Because Laura had been assessed for transplant back in October, all that was required now was to list her but there were a few concerns. The transplant team did not feel comfortable listing Laura before we had a better idea of the damage to her lungs and the damage to her brain. Lindsay, being the strong advocate for Laura that she was, was very frank in telling the doctor that was on service for transplant that she was fine – her lungs would recover and her brain function would be good. They wanted a CT scan of her brain but Lindsay raised the question that if they hadn’t felt the need to do one after her 90 minute arrest, why were they so insistent after 37 minutes? Laura had been waking up (not on purpose…) and she even smiled at one of the nurses. That’s right – she smiled while on ECMO – what a trooper.
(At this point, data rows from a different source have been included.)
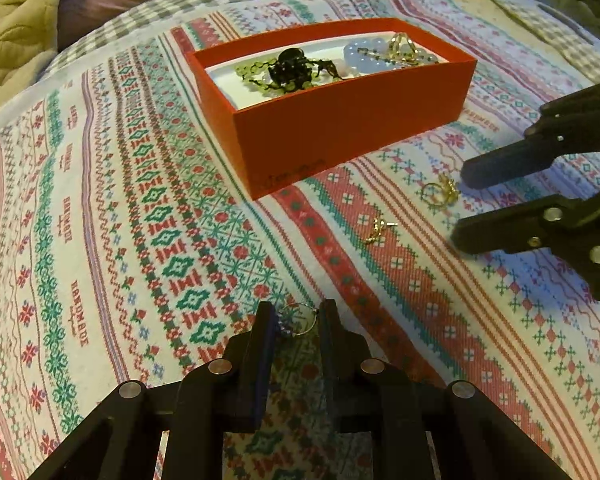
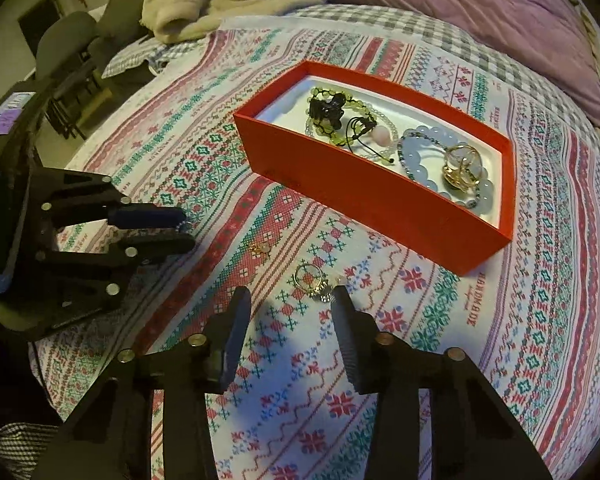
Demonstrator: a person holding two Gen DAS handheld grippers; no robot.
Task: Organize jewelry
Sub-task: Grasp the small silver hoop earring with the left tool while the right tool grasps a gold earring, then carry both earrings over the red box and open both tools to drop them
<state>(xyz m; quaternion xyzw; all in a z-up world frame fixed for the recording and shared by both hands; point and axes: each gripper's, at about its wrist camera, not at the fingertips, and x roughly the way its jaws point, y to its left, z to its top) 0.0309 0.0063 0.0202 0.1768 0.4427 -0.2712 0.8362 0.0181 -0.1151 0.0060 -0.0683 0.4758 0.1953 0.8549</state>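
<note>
The left tool [image 1: 296, 320] pinched a thin silver ring [image 1: 300, 320] over the bed [image 1: 100, 200]. The right tool [image 2: 290, 300] stood unclenched w/ a gold ring [image 2: 312, 280] just ahead. Rings looked light, stiff, slippery; best gripped across the band. The box [image 2: 380, 200] sat near.

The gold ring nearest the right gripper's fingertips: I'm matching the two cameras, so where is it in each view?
Left wrist view: the gold ring lies right of centre on the cloth, just off the right gripper.
Right wrist view: the ring lies low centre, ahead of the fingertips.
Shared landmark: the red box behind it.
</note>
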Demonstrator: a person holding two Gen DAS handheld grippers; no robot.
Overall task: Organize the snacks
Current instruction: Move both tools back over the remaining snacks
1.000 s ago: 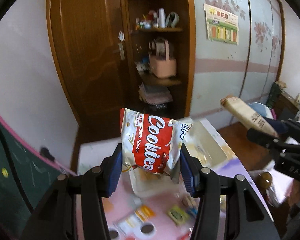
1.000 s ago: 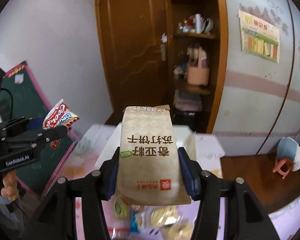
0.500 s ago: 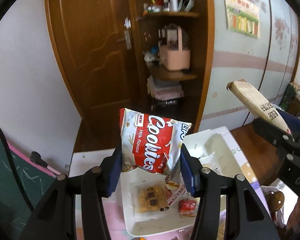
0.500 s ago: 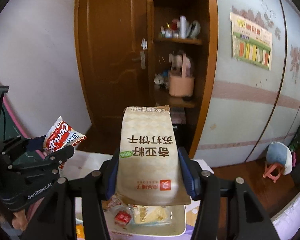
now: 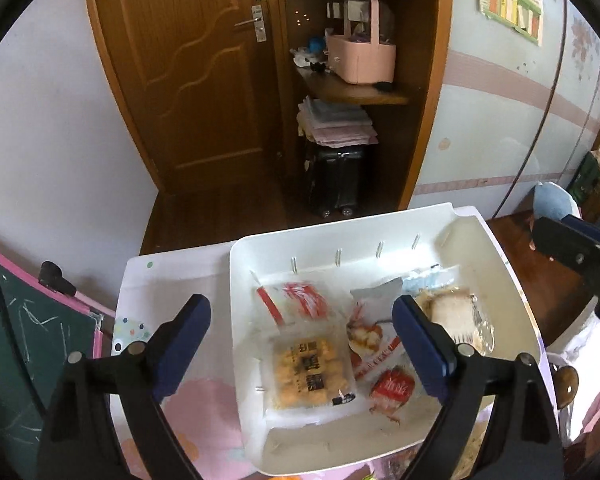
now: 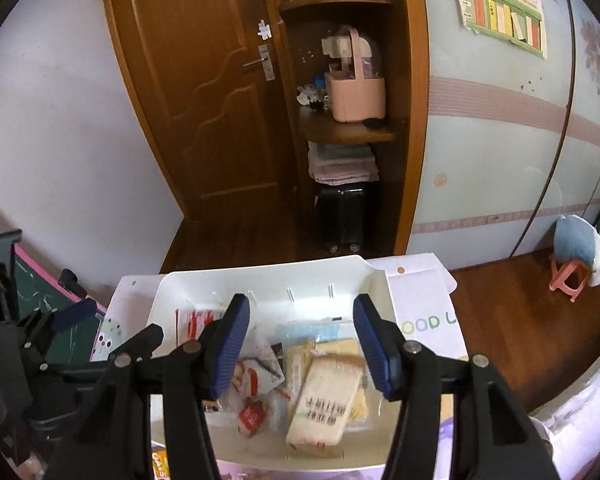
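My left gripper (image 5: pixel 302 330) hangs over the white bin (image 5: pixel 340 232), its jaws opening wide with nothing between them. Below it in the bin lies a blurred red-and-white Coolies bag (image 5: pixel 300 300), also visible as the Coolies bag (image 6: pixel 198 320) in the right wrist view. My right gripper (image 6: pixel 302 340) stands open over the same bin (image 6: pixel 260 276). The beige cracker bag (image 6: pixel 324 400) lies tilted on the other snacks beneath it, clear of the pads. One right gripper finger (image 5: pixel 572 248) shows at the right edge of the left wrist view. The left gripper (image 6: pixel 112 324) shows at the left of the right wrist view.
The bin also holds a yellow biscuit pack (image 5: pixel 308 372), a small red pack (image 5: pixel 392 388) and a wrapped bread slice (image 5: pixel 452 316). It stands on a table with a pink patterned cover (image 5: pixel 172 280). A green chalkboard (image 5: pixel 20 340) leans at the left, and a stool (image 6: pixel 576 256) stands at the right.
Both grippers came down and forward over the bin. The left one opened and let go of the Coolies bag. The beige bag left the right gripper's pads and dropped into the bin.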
We met with the transplant doctors later that morning where they explained the risks again – she may not make it to transplant, she could reject the heart, she’ll need lifelong medications, the life expectancy with the first transplant is about 25-30 years, her neurological function may never be 100%, etc. We understood the risks and consented to her being listed.
Later that day, she was listed status 4 – the highest status.
Being listed was only the first step – it allowed us to breath a little because it was the hope we needed – there was no fixing Laura’s heart so without a transplant, she would die. Now, we had to figure out how to get Laura to transplant. It could take 1 day or it could take a year- there is no way to know and frankly it’s a hard thing to wish for – do I really want to hope and pray for the loss of another child?
The decision came quickly – she would be placed on a Berlin Heart EXCOR LVAD as soon as she was stable enough –
this should give her the chance not only to live, but to thrive.